The worst for me is being in church and in the middle of prayer time a cell phone is going off. I mean that is just wrong if you ask me.


----------



## m brown (May 29, 1999)

Turn them off, no talking on the phone at the table. Anyones mother teach them this???

I hate dining out and having to listen to people chatting loudly.... how about shopping?
"I'm looking at it.......is this......what......WHAT??......No I am not paying that much.......WHAT???... I am at the store NOW.... " 

errrr!


----------



## nicko (Oct 5, 2001)

I think I have a personal vendeta against cell phone usage which dates back to my first blind date. This girl spent half the night talking on the phone (while we were in a very nice restaurant) with her mother, sister, brother, and a few cousins who all wanted to know how the date was going and if I was a nice Greek boy. Needless to say I couldn't wait for the night to be over, and I never went out with her again.

In all honesty I was actually shocked after the evening that someone would spend that much time on the phone during a first meeting. 

[ 02-08-2001: Message edited by: Nicko ]


----------



## lynne (Oct 6, 2001)

I have to reply as a cell phone user.

First of all I never leave a cell phone on at church, weddings, special events, seminars, the theatre, etc. I wouldn't dream of doing so on a date! I think that any of the above is considerably rude.

But at any other time -- the cell phone is on. This is due to my type of business -- in this day of instant gratification, if someone can not reach you for a reservation, they go on to the next. People have a tendancy to call at meal times. My operationis not big enough to have a manned front desk 24/7 beyond myself. So if I want a dinner prepared by someone other than me, or if I want to go to the store, I will be connected. Cell phone drivers need to pull to the side of the road to conduct business!


I am also considerate enough that I leave the table and go to a powder room (if they have one sepate from the stall area or outside to conduct business. I don't stay at the table and disrupt my fellow diners. And yes the volume on the ringer is turned down (my next phone will have vibrating capabilities). I do feel that a manager, FOH person does have the right to ask a loud individual to take their business outside if they do need to take the call.

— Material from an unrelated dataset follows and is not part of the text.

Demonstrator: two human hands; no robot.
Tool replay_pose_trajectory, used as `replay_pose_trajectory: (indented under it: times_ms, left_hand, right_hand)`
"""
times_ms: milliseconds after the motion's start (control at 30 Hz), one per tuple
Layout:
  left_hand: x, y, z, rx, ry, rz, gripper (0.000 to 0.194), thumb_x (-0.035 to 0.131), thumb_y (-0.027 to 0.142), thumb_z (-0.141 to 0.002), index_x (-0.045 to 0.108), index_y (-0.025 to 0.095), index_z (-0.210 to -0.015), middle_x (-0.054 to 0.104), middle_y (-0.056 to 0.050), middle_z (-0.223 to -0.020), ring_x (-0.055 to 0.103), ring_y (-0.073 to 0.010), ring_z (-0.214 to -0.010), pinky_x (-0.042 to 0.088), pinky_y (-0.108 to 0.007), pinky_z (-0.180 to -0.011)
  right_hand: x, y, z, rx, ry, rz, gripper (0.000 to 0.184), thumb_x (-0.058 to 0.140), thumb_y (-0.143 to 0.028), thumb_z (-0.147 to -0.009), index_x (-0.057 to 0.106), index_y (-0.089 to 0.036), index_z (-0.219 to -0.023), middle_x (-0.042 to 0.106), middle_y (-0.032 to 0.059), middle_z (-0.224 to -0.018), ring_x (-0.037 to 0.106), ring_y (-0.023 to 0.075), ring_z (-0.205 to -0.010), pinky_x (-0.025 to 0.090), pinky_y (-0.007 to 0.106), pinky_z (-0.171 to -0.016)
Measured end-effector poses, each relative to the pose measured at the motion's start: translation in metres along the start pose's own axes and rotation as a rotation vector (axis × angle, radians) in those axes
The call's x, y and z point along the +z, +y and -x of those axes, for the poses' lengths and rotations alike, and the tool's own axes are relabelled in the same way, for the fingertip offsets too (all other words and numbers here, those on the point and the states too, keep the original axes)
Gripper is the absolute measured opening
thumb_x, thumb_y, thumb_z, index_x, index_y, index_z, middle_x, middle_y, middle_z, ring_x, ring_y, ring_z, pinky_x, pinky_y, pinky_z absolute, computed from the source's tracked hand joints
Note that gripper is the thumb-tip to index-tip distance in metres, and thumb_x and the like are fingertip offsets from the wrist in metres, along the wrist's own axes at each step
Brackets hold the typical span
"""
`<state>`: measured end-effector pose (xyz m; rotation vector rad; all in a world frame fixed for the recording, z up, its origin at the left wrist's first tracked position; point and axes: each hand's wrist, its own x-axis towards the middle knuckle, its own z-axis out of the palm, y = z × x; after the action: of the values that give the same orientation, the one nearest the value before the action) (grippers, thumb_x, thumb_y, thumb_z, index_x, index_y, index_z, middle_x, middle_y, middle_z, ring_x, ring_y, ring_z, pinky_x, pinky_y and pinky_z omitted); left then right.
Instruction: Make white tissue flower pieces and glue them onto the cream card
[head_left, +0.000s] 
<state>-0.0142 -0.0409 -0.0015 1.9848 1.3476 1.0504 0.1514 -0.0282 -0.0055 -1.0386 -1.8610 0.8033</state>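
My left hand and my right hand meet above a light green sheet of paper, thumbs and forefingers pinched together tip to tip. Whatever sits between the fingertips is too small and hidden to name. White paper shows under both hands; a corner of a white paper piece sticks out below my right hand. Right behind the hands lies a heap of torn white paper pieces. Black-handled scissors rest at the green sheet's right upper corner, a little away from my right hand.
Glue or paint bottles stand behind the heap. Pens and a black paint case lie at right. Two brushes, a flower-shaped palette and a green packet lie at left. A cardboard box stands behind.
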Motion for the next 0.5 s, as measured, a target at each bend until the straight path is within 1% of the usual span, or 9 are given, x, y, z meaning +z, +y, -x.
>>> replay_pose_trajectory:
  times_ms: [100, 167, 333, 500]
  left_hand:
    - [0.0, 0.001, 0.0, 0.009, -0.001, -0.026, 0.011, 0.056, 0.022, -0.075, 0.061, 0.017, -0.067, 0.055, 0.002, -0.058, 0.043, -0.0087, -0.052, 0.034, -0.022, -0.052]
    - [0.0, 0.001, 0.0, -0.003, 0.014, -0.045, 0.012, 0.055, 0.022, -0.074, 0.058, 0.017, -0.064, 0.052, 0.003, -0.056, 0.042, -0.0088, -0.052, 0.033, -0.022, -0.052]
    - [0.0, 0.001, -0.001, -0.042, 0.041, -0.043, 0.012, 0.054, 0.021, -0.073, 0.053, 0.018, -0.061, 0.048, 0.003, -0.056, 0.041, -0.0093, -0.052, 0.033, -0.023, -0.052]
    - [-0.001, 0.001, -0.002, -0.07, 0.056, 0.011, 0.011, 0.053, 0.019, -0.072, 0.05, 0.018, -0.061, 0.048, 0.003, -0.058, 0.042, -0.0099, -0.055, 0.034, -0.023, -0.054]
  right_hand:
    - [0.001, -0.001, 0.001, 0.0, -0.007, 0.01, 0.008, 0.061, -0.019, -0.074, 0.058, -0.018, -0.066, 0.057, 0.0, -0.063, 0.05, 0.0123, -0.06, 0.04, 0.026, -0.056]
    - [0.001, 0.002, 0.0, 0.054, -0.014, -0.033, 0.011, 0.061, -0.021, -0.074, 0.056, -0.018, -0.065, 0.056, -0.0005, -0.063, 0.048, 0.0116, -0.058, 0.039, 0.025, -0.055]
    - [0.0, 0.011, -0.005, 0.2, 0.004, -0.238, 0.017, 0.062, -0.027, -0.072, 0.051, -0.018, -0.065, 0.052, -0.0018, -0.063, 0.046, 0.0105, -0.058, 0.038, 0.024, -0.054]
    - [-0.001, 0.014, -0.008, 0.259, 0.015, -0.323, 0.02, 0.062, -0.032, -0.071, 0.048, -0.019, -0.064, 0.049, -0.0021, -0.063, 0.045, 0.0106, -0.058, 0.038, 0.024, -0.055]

Just a note from the other side,

Lynne


----------



## anneke (Jan 5, 2001)

What made people so darn important all of a sudden that they have to be available 24/7?

I think they are lonely and seek validation through their cells.

Sadly this has set a new standard and in business, many employees are expected to be available all the time. Should you have a device that disactivates cell phones in your restaurant, many business people might accuse you of costing them business, or at best they simply won't come back. 

I use my cell as a pager more than anything. I check messages and use it for emergencies only. My privacy, peace and quiet are very important to me. Three highly underrated virtues these days...


----------



## coolj (Dec 12, 2000)

You know, everyone has brought up some very good points about cell phone usage, alot I'd never have even thought of. I also think that it is extremely rude to use a cell phone in church or in a theatre or at a decent restaurant, but I don't think there's anything wrong with using a cell phone in a fast food joint or a grocery store(but not at the check stand), it really depends on the environment. I hope this isn't getting to far off topic Nicko, I just wanted to get my opinion in.


----------



## davewarne (Feb 4, 2001)

Cell-phones! We hate 'em. It doesn't stop me owning one but I'm the only one who knows the number.
They are banned in our restaurant and this is printed along the bottom of the menu with the smoking prohibition. We have only had one delinquent(?) and as we have no piped music, everyone had to endure it.
Fast food places etc. I think it really depends on the level of background noise. The more there is, the less the call impacts on other people. And that is really the core of the question.


----------



## mezzaluna (Aug 29, 2000)

Lynne, I'd say you have impeccable cell phone etiquette. Brava! I had a bad experience with a doctor phoning in orders for a patient in a public place where others could hear. That burned me up! What I also can't stand is the number of kids with cell phones. Where do they get the money for these luxuries?? Some of them appear to have phones costing hundreds of dollars. Schools have a dickens of a time getting the kids to leave them at home- or at least in their lockers. I know I'm going to sound like an old fogey, but cell phones seem to me to be an adult privilege, not a right for kids.


----------



## marzoli (Nov 17, 2000)

It's really funny to see people walking around the mall (I hate malls!)talking on their phones. Especially the kids--guys with dates who are on the phone. Why do they put up with it?
We have a no-phone rule in our school, but a few parents insist they must have communication with their kids at all times, so ya' know how it goes! Although, that's actually better than having mamma open up the classroom door and just walk right in! That has happened several times to me. 
I'm really enjoying visiting right now--I have a student teacher, so I have lots of free time to bother you guys!


----------



## lynne (Oct 6, 2001)

Thanks!

I agree about kids and cells--scary--it's the biggest growing market sector (why we're seeing all the commercials about matching your cell to your hair, car, etc.) I think any parent that buys them and all the covers, etc are crazy!!! And they are horrid about talking at the top of their lungs in a public area.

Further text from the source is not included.